__What the exercise asks__:
Copy out the entries below exactly as they stand, but only from the line containing "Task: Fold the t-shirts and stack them" through the line containing "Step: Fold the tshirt".

++++ Source material

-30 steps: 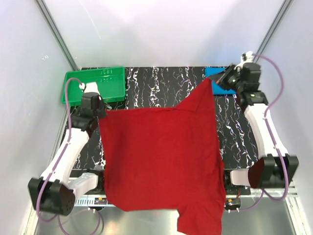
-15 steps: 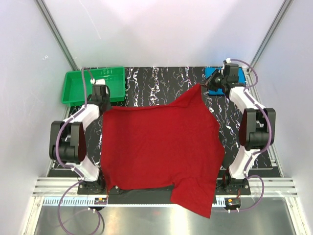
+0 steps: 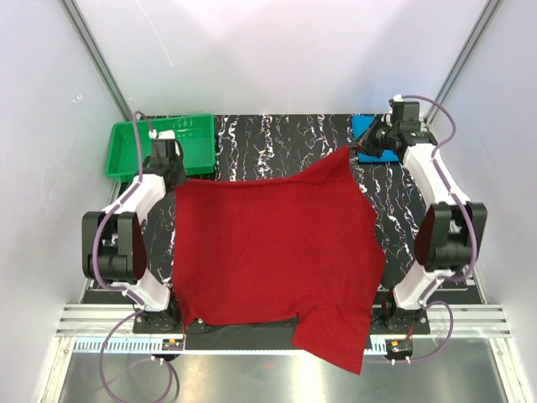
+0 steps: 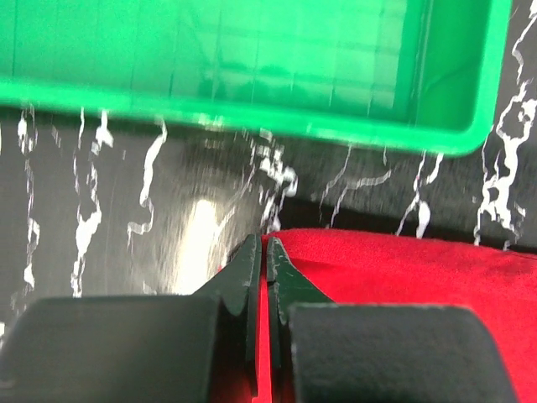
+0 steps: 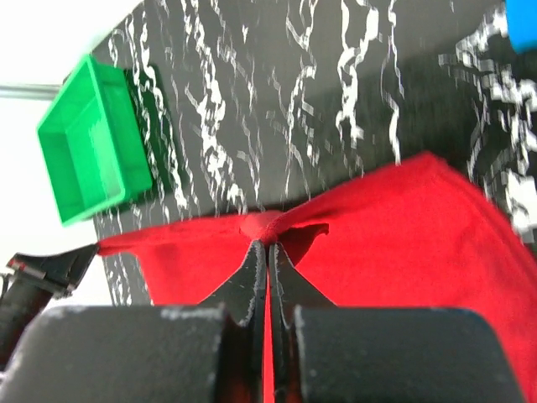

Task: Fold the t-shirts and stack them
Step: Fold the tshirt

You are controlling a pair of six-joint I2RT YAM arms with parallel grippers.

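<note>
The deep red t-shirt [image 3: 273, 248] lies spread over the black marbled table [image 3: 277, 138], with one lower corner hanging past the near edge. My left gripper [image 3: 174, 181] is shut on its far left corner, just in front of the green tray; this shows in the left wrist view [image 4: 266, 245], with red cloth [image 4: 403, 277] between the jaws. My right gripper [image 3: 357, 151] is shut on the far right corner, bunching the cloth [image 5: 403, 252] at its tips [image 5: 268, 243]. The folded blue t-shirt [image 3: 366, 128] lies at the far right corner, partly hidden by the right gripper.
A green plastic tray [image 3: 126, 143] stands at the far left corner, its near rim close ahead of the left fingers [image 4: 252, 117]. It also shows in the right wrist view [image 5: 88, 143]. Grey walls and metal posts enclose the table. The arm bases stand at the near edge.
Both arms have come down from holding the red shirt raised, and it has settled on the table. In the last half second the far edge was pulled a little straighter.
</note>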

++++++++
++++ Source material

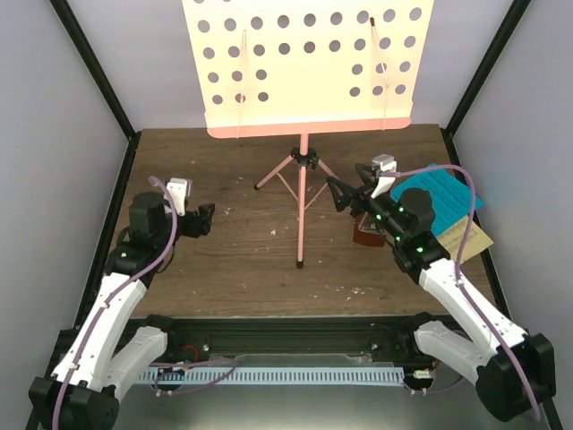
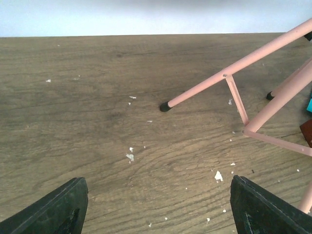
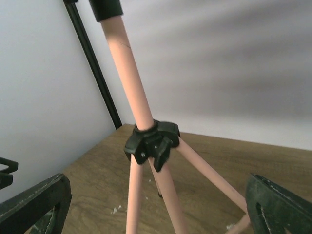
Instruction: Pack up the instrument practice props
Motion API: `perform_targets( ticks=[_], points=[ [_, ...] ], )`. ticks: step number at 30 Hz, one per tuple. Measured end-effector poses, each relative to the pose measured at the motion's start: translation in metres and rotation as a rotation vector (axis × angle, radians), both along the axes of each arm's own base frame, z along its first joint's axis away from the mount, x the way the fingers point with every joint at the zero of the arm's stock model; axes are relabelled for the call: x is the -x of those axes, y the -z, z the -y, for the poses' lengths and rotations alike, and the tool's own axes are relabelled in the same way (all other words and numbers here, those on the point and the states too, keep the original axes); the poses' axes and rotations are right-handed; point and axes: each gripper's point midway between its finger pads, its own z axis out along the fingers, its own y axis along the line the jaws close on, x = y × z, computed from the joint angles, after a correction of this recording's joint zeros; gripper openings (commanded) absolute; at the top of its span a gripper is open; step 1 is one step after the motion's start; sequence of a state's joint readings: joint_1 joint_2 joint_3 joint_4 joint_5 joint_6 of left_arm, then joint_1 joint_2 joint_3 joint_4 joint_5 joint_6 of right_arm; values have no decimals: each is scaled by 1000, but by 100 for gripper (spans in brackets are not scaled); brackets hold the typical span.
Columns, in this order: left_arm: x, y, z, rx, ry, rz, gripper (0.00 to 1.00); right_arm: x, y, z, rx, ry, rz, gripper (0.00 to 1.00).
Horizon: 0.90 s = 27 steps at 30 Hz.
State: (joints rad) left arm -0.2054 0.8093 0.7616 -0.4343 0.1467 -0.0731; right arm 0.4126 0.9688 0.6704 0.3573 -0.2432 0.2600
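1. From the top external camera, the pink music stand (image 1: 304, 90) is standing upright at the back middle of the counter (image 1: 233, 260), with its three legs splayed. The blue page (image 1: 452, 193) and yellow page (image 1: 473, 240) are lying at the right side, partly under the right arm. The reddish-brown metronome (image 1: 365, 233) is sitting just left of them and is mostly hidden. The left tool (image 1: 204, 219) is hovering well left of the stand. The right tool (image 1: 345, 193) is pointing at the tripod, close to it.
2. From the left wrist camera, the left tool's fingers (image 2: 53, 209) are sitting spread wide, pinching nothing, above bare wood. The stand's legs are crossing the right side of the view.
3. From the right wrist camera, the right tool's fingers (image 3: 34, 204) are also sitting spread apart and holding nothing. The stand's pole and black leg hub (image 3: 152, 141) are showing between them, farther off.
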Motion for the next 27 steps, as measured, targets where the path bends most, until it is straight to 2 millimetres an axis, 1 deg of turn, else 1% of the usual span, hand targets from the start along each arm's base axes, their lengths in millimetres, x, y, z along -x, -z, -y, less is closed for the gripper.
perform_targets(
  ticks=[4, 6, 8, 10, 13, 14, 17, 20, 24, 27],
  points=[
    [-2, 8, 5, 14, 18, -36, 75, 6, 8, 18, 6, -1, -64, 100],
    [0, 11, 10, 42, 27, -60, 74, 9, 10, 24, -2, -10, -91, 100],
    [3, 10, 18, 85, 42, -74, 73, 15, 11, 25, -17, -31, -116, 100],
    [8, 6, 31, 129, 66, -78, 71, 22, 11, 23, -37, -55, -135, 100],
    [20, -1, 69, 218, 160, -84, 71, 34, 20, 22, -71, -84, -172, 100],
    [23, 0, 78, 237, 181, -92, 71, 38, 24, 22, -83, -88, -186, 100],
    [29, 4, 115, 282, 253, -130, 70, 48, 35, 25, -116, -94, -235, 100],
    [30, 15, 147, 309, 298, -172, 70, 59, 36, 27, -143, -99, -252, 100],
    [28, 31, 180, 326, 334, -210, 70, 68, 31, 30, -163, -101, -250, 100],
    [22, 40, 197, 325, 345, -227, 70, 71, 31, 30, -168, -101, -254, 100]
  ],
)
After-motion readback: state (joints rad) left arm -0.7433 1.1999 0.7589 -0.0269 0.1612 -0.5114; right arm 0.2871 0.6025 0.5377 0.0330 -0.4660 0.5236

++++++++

__Answer to this problem__:
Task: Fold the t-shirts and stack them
Step: Fold the tshirt

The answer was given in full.